On the router, check for any kind of filter named broadcast or multicast filter. Most of the time you want to make sure that it is turned off but a few Linksys models have it labeled incorrectly. However it's set, try changing it.

On your firewall, check for the necessary exceptions. If you are using Bonjour you need an exception for mDNSResponder.exe and UDP port 5353 needs to be open. If you switch to TiVo Beacon it needs an exception for TiVoBeacon.exe and UDP port 2190 needs to be open.

Finally, check the TiVo Server Properties dialog in Desktop. If the Change button isn't grayed out it may be using the wrong network interface.

Every time you make a change I would reboot the TiVo and your PC.


----------



## jrtroo (Feb 4, 2008)

Or you can try pyTivo - Once I set that up it has been much easier to move content from my PC to the tivo it allows you to browse pc folders without having to put content in a specific pc folder.
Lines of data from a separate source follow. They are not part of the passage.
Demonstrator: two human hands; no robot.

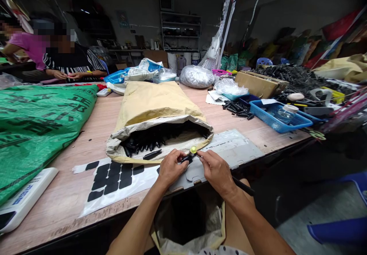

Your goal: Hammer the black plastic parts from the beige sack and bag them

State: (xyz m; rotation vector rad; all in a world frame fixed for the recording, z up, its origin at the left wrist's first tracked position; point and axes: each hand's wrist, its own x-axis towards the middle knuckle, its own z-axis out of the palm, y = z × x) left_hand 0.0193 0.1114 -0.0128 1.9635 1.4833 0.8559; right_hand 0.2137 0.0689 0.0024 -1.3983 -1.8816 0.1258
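Observation:
My left hand (pixel 172 166) pinches a small black part (pixel 187 158) in front of the sack's mouth. Fingers closed, my right hand (pixel 216 171) grips a slim tool with a black handle (pixel 243 186); the handle sticks out behind the wrist, and the tool's kind does not show. A round yellow-green piece (pixel 193 150) sits between my fingertips; what it is fixed to is unclear. Just beyond, an open tan woven sack (pixel 160 106) lies on the table with many black tubular parts (pixel 149 142) inside its mouth. One such part (pixel 152 154) rests near the lip.
Below my hands are a grey board (pixel 237 144) and a sheet of black stickers (pixel 107 182). An open sack (pixel 218 228) stands between my legs. A green sack (pixel 43 129) and white scale (pixel 28 197) lie left; a blue tray (pixel 279 119) stands right. Two people sit far left.

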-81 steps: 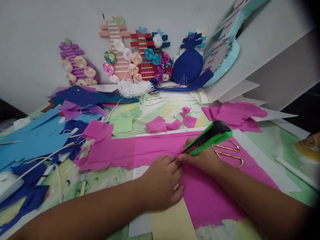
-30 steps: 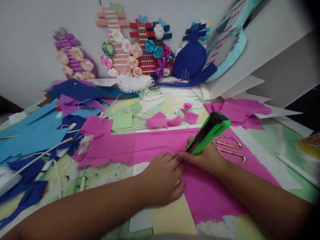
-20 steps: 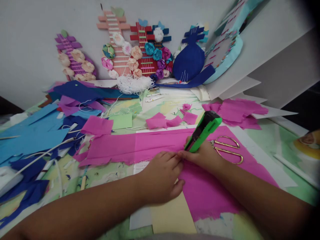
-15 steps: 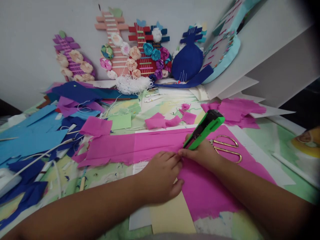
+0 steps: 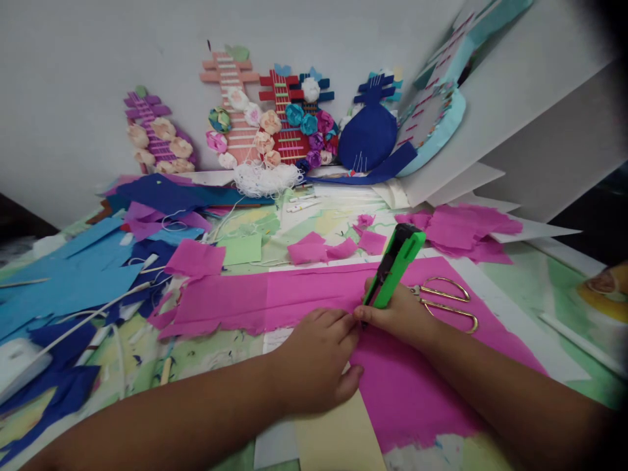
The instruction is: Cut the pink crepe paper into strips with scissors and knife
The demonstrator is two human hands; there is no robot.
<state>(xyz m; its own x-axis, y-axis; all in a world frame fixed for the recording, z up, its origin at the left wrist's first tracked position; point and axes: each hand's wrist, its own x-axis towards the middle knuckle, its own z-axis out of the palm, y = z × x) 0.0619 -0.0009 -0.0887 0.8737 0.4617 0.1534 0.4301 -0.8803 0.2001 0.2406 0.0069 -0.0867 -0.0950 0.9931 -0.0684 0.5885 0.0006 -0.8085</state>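
Right hand's [image 5: 400, 314] fingers clamp the green cutter [image 5: 395, 265], its lower tip obscured; left hand's [image 5: 316, 360], at eight o'clock, press pink paper [image 5: 441, 373].

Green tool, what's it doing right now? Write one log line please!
right hand: holds green tool | left hand: on pink paper | gold-handled scissors: on pink paper

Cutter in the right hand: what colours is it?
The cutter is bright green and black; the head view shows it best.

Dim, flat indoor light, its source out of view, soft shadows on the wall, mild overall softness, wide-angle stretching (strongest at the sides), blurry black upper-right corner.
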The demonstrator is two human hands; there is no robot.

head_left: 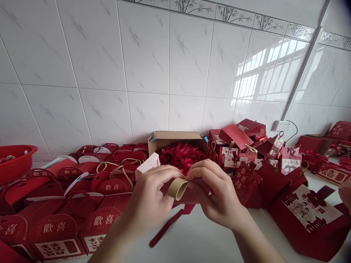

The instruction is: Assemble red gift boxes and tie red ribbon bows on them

Not trying to make things more complicated, but it works for me.


----------



## jcthorne (Jan 28, 2002)

malayphred said:


> I set the 'settings' to allow downloads. I tried to run the "Connect to Tivo service" routine, but after inputting the three 'thumbs up' symbols, nothing happens - just a clunking/boinking noise when I hit the 'select' button as directed. The same thing (the clunking/boinking noise) occurs when I try to do a 'system re-start' after entering the three 'thumbs down' symbols. I can do a system re-start by unplugging the unit and waiting twenty seconds like the troubleshooting guide directs and then plugging the unit back in.
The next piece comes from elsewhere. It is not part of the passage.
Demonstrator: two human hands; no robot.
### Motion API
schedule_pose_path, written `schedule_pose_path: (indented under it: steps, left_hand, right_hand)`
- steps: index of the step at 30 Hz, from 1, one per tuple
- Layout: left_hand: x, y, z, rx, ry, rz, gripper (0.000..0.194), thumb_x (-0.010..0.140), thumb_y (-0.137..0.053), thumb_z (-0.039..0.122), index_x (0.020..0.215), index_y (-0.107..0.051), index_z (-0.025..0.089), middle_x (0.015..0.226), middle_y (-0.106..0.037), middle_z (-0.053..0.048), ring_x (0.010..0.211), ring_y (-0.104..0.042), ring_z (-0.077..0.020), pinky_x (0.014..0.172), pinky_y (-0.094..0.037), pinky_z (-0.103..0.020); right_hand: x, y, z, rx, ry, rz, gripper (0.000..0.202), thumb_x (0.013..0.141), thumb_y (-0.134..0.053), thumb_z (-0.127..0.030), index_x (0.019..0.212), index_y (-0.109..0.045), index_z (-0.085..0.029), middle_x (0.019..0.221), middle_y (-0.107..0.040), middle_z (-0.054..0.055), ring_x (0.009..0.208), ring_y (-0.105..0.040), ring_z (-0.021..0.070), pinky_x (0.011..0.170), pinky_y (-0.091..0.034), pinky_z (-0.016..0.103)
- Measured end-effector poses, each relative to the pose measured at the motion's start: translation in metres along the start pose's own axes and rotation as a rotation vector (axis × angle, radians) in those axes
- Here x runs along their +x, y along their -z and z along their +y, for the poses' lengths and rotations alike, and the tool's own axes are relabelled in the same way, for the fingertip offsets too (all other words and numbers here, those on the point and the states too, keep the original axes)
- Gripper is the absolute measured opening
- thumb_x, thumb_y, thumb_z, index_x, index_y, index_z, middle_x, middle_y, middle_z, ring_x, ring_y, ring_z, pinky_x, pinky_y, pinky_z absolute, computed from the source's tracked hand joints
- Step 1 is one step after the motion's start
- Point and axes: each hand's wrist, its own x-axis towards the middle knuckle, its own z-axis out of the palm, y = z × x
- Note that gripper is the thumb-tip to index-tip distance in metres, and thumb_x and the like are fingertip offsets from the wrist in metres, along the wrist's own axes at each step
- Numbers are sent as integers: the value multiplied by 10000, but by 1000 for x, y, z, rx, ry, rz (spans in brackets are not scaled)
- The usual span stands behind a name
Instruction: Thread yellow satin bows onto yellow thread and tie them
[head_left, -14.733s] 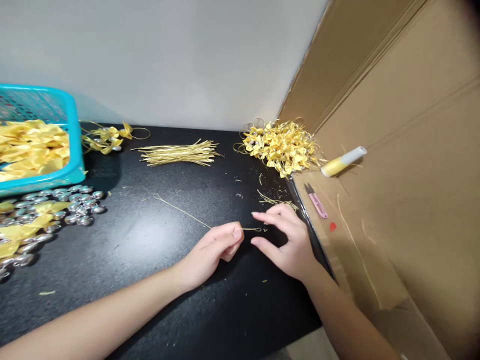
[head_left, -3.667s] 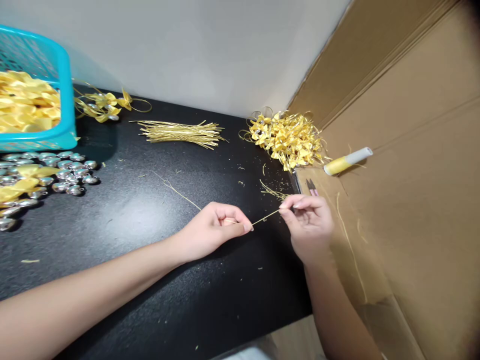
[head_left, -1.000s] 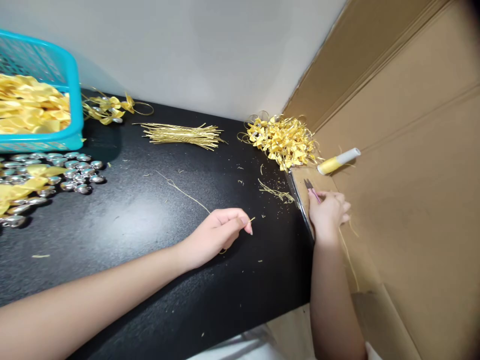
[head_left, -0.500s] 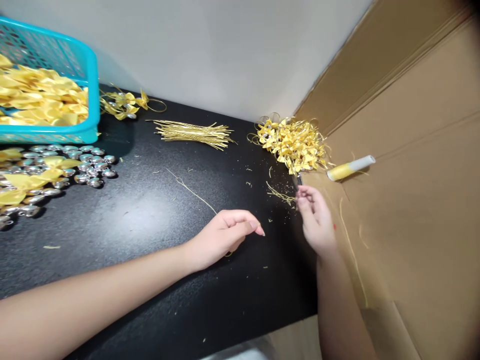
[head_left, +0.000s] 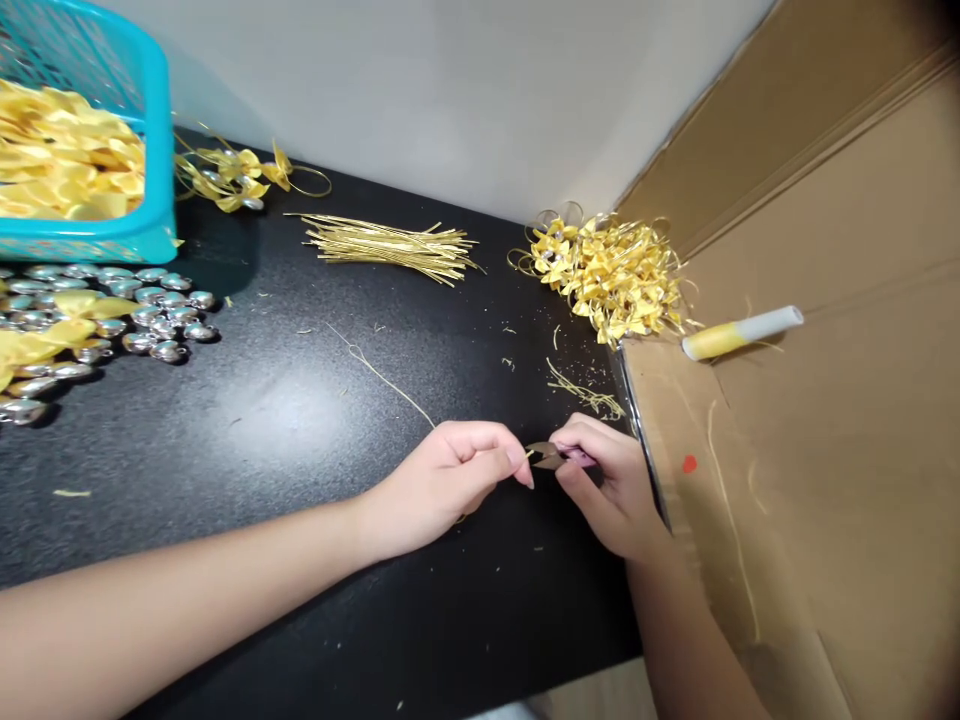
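My left hand (head_left: 450, 475) is closed in a pinch on a thin gold cord (head_left: 394, 388). The cord trails out behind the hand onto the black table, with a small knotted loop partway along it. A short yellow end pokes out past the fingertips. My right hand (head_left: 607, 485) is wrapped around small scissors (head_left: 549, 456) with a purple handle. Their blades are parted right at the cord's end, beside the left fingertips. Most of the handle is hidden in the palm.
A turquoise basket (head_left: 159, 150) of yellow ribbon bows stands far left, with silver beads (head_left: 169, 350) before it. Gold cords (head_left: 390, 248) lie in a bundle at the back. Finished-looking bow pieces (head_left: 622, 275) are heaped by the cardboard (head_left: 840, 420), near a cord-wound tube (head_left: 742, 332) and cord scraps (head_left: 585, 392).
My right hand has come down and left from beside the bow heap, bringing the scissors to the cord end. The left hand keeps its pinch. The view has shifted slightly.
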Motion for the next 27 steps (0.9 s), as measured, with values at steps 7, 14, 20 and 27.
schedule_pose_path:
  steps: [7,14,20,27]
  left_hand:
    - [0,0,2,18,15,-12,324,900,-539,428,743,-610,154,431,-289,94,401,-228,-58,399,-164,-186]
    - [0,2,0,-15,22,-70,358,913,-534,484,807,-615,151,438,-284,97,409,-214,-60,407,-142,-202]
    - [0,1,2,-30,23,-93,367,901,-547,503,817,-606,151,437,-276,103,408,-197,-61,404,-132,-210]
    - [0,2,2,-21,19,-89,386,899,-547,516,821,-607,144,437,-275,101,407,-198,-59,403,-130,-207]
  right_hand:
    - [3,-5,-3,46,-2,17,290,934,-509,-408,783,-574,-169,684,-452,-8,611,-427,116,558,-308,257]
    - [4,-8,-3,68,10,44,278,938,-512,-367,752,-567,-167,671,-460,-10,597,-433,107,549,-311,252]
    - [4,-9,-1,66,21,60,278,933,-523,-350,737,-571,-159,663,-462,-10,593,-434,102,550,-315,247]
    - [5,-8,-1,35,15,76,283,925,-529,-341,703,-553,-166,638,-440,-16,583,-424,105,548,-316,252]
Isn't the re-start commnad 3 thumbs down and ENTER, not Select?


----------



## CuriousMark (Jan 13, 2005)

jcthorne said:


> Isn't the re-start command 3 thumbs down and ENTER, not Select?


Yes.

I was just about to reply with the same thing you posted when I read his post about pressing Select. The Enter button is at the bottom of the remote.


----------



## malayphred (Jan 29, 2007)

CuriousMark said:


> Yes.
> 
> I was just about to reply with the same thing you posted when I read his post about pressing Select. The Enter button is at the bottom of the remote.


AAHH.

I'm out of town for the next three weeks - that is the first thing I am going to try when I get back

Thank you.


----------



## HerronScott (Jan 1, 2002)

When we upgraded to Tivo Desktop 2.7 with Vista we had to upgrade to the latest version of Bonjour from Apple's website as well. I would hope that 2.8 fixed that issue.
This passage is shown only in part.